Ubicarnos en el entendimiento del deseo y su devenir, normal o patológico, nos tiene que colocar en un principio en el entendimiento de su significación.
Revisando la etimología del término, encontramos que proviene del latín “desiderare”, compuesto por el prefijo “de” y la palabra “sidus, sideris” (estrella, constelación). En tanto así, provendría de “de sidere”, de las estrellas. Podríamos entender que, en el origen, suponía que la gracia de los dioses sostenía el destino de nuestros deseos y realizaciones. Tenía un sentido más cercano a lo mágico y cósmico, trascendiendo las particularidades del sujeto.
Más allá de la etimología, la Real Academia Española, nos aporta otros posibles entendimientos del “deseo”. Rescato el siguiente: Movimiento afectivo hacia algo que se apetece.
Desear, pues, sería anhelar, sentir apetencia, aspirar a algo. El deseo, por tanto, es el anhelo de cumplir una voluntad o de saciar un gusto. En ocasiones, el deseo surge del recuerdo de vivencias pasadas que resultaron placenteras. Cuando el anhelo por una situación del pasado se torna muy intenso y genera tristeza, se habla de nostalgia… En otros casos, el deseo es motivado por la potencialidad que se le confiere a aquello que se desea. El deseo forma parte de la naturaleza humana y es uno de los motores de su conducta.
Sin ánimo de entrar en las múltiples lecturas teóricas que se pueden hacer del deseo, centraré mis puntos de vista en la observación evolutiva del deseo, a partir de la genética y la neurociencia.

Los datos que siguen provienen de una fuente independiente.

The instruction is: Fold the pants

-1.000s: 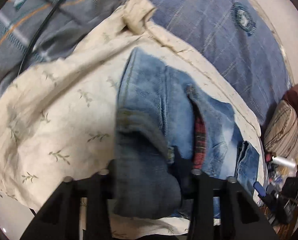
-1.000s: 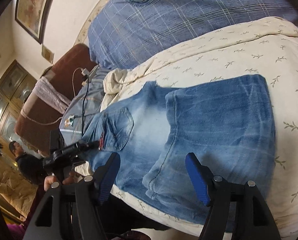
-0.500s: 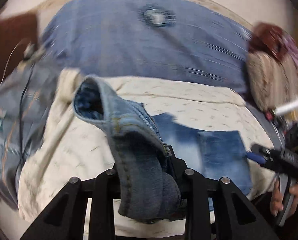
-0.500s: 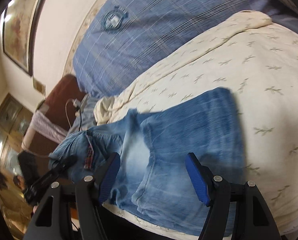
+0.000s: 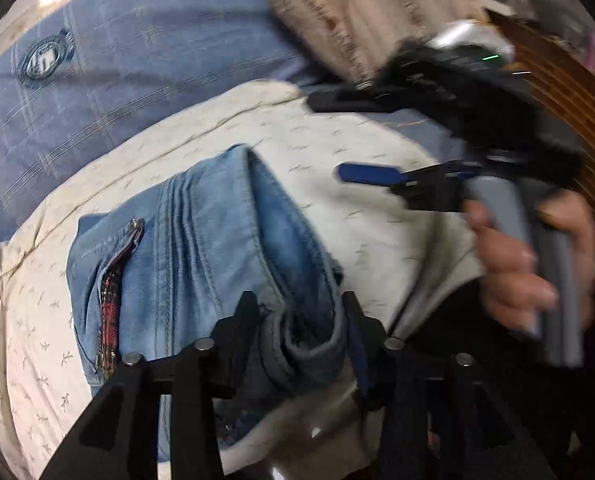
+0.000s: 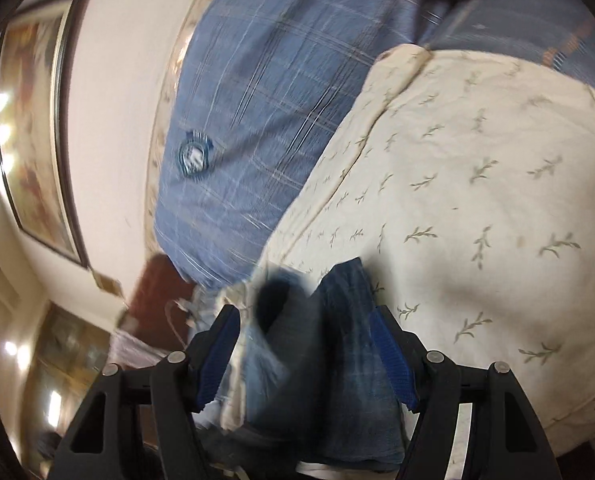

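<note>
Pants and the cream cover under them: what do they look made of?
Pants: faded blue denim, likely cotton; heavy topstitched seams, thick rolled hem, washed-out patches. Cream cover: thin matte woven fabric, probably cotton, printed with small leaf sprigs; it creases softly. Neither looks glossy.

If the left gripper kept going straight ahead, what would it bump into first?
The jeans. A thick denim fold already sits between the left gripper fingers, whose jaws have just been opening, so it would push into that, then probably the cream leaf-print sheet behind; depth is unclear.

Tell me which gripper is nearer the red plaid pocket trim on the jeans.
Left. The left gripper, its fingers just opening, straddles a denim fold beside the trim; the right gripper is farther off, over the cream sheet.
</note>
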`<state>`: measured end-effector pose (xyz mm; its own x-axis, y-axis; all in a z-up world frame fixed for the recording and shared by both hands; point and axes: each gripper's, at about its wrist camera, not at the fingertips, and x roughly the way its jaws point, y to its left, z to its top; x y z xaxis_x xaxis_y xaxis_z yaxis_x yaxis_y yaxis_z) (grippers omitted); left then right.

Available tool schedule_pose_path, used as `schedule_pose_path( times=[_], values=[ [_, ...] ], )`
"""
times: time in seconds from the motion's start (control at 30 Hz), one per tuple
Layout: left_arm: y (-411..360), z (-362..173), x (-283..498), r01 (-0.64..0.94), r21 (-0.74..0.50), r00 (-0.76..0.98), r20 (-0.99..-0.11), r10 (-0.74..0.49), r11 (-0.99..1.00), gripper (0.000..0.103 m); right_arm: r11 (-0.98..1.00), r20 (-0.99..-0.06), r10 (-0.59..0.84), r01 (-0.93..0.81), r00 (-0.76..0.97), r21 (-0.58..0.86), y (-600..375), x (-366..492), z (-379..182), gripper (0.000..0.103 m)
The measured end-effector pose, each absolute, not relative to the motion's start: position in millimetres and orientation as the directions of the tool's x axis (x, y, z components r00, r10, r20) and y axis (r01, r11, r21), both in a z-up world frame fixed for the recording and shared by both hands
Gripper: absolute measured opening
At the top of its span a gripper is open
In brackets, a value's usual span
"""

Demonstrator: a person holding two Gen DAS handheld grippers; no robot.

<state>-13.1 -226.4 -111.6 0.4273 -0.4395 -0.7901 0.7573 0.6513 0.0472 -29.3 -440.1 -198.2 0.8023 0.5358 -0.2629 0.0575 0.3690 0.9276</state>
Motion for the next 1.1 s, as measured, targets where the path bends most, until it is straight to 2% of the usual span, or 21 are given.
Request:
schedule_pose_path(
  times=[0.1, 0.2, 0.37, 0.47, 0.53, 0.63, 0.73, 0.8, 0.83, 0.9, 1.03, 1.1],
  values=[
    [-208, -85, -33, 0.772, 0.112, 0.494, -0.725, -0.48, 0.626, 0.063, 0.367, -0.272, 0.548, 0.065, 0.791, 0.928, -438, -24, -198, 0.073],
    [-179, -67, -31, 0.737, 0.139, 0.555, -0.683, -0.474, 0.662, 0.067, 0.427, -0.292, 0.546, 0.039, 0.785, 0.903, -424, -22, -188, 0.073],
    [-128, -71, 3, 0.581, 0.128, 0.62, -0.709, -0.336, 0.804, 0.067, 0.561, -0.257, 0.536, -0.112, 0.804, 0.82, -390, -30, -156, 0.073],
    [-111, -85, 20, 0.501, 0.113, 0.629, -0.729, -0.271, 0.858, 0.067, 0.561, -0.198, 0.575, -0.206, 0.794, 0.802, -371, -28, -143, 0.073],
    [-104, -97, 25, 0.478, 0.105, 0.617, -0.747, -0.248, 0.872, 0.067, 0.554, -0.196, 0.598, -0.224, 0.777, 0.801, -359, -20, -141, 0.073],
    [-114, -115, 28, 0.476, 0.129, 0.597, -0.773, -0.212, 0.87, 0.067, 0.557, -0.251, 0.611, -0.183, 0.751, 0.81, -346, 2, -148, 0.073],
    [-125, -137, 34, 0.497, 0.113, 0.547, -0.811, -0.209, 0.861, 0.067, 0.594, -0.371, 0.569, -0.055, 0.734, 0.803, -345, 26, -167, 0.074],
    [-129, -154, 38, 0.498, 0.079, 0.507, -0.835, -0.216, 0.864, 0.079, 0.607, -0.483, 0.544, 0.075, 0.686, 0.791, -352, 45, -190, 0.073],
    [-129, -159, 42, 0.492, 0.064, 0.493, -0.842, -0.217, 0.868, 0.081, 0.598, -0.511, 0.549, 0.116, 0.661, 0.793, -356, 52, -203, 0.072],
    [-132, -170, 46, 0.458, 0.065, 0.495, -0.847, -0.193, 0.887, 0.093, 0.597, -0.513, 0.56, 0.113, 0.651, 0.794, -360, 55, -209, 0.07],
    [-116, -171, 56, 0.408, -0.07, 0.418, -0.872, -0.255, 0.91, 0.095, 0.733, -0.584, 0.5, 0.046, 0.639, 0.679, -343, 55, -198, 0.071],
    [-111, -166, 52, 0.395, -0.09, 0.421, -0.867, -0.267, 0.914, 0.094, 0.757, -0.589, 0.485, 0.027, 0.647, 0.653, -338, 49, -191, 0.072]
  ],
)
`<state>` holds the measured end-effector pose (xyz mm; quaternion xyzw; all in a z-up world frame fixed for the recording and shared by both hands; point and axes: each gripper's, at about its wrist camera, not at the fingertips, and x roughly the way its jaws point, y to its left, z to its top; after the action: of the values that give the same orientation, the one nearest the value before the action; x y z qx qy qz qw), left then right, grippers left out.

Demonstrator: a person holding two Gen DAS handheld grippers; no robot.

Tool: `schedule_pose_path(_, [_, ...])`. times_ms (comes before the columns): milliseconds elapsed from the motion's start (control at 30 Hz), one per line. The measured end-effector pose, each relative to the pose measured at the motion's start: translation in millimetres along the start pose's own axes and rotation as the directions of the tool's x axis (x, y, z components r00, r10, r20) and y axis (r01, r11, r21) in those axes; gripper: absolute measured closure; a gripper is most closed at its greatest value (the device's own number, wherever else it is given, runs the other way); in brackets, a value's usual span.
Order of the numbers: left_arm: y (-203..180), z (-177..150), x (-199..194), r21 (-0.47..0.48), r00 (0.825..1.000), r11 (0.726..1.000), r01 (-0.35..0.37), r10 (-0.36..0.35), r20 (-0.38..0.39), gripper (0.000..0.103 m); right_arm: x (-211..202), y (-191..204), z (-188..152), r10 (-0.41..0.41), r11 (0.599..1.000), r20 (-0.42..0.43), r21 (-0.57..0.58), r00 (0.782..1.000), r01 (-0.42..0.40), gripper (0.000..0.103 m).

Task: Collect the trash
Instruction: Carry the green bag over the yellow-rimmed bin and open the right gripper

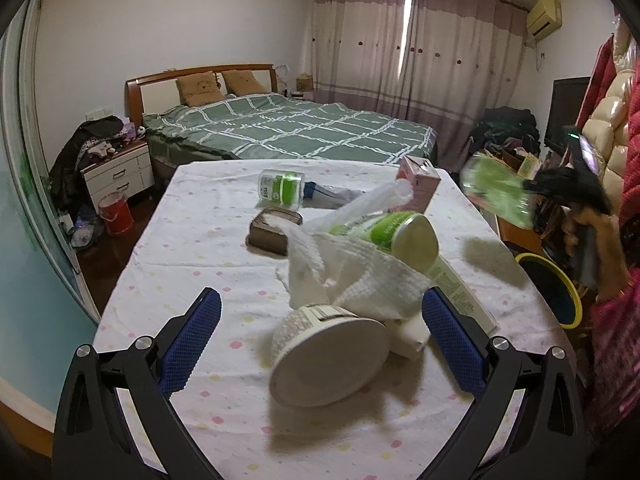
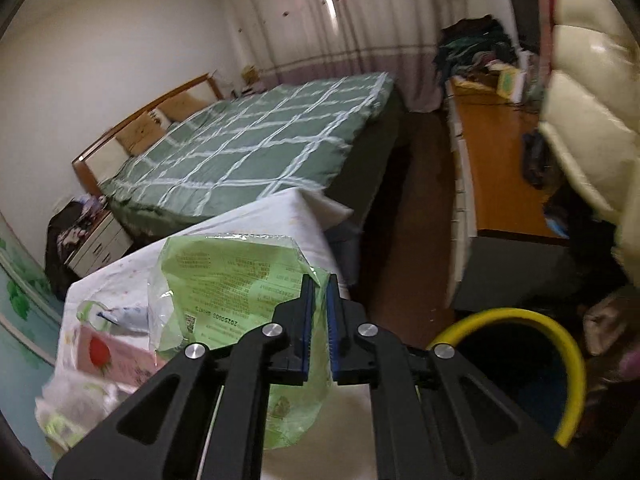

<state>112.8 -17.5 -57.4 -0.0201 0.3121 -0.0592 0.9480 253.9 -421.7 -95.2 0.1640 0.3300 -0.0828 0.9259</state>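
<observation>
Between hand-held gripper [image 2: 319, 300] pads: wrapper [image 2: 224, 276] (green)

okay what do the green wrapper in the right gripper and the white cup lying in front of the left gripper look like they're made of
Green wrapper: thin glossy plastic film, by the look; it crinkles, has clear see-through edges and shines. White cup: probably coated paper or thin plastic; matte white base, printed side, rigid round rim. Which of the two the left wrist view leaves open.

A green checked bed [image 1: 288, 128] stands before drawn curtains [image 1: 416, 48], with a white nightstand [image 1: 118, 172] beside it.
</observation>
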Motion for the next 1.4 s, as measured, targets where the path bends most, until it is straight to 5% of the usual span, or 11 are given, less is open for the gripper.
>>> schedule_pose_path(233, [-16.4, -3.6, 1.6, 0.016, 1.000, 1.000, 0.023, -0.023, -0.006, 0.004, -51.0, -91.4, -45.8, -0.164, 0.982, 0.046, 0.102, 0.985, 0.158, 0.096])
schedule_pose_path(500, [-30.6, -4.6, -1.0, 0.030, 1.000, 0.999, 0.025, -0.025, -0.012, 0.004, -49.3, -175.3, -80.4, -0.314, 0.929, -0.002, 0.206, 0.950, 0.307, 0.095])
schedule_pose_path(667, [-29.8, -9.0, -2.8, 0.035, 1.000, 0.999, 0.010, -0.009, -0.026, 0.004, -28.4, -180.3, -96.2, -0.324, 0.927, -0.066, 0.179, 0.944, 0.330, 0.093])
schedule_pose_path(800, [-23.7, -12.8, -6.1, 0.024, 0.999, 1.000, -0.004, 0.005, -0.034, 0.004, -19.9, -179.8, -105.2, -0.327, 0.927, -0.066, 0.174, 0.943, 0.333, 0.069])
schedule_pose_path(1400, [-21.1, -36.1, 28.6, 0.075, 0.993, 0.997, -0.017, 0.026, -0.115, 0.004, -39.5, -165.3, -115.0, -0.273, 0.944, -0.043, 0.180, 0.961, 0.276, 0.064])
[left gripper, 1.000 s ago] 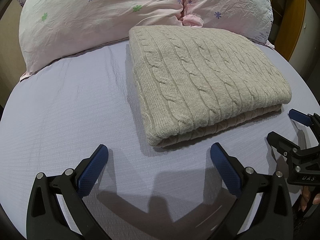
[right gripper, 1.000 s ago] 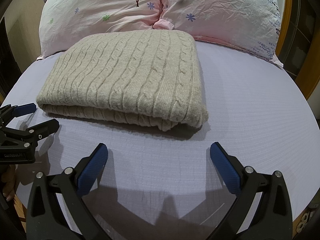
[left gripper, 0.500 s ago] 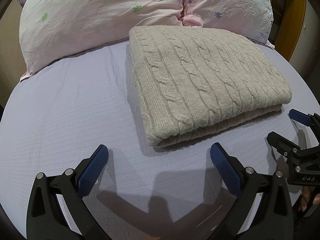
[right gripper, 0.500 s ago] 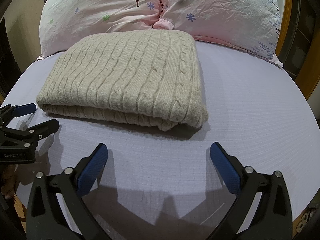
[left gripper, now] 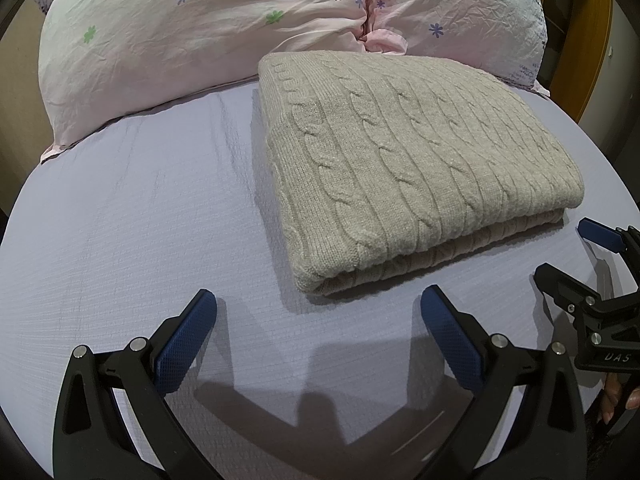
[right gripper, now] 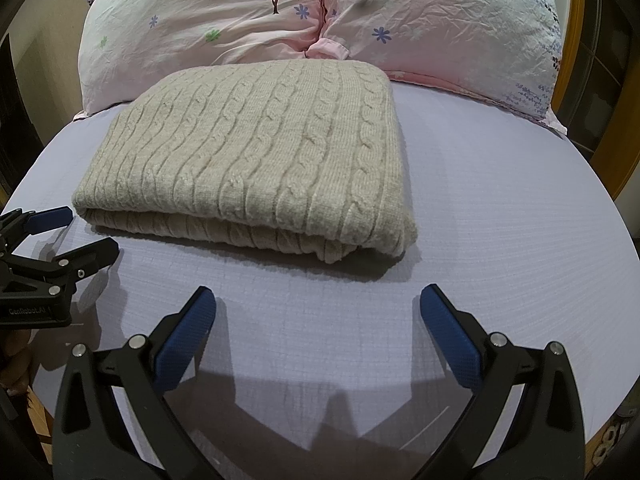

Tengamos en cuenta que el bebé humano debuta en la vida provisto de un potencial indispensable para la sobrevivencia. Éste se expresará mediante impulsores de búsqueda de un complemento, con una programación preestablecida. A partir del encuentro (o desencuentro) del bebé con el complemento, que moviliza su búsqueda, se da comienzo al desarrollo de un registro sensorial y vivencial, el cual se inscribe en lo que llamamos “la memoria implícita” o “huella mnémica”, de naturaleza totalmente inconsciente.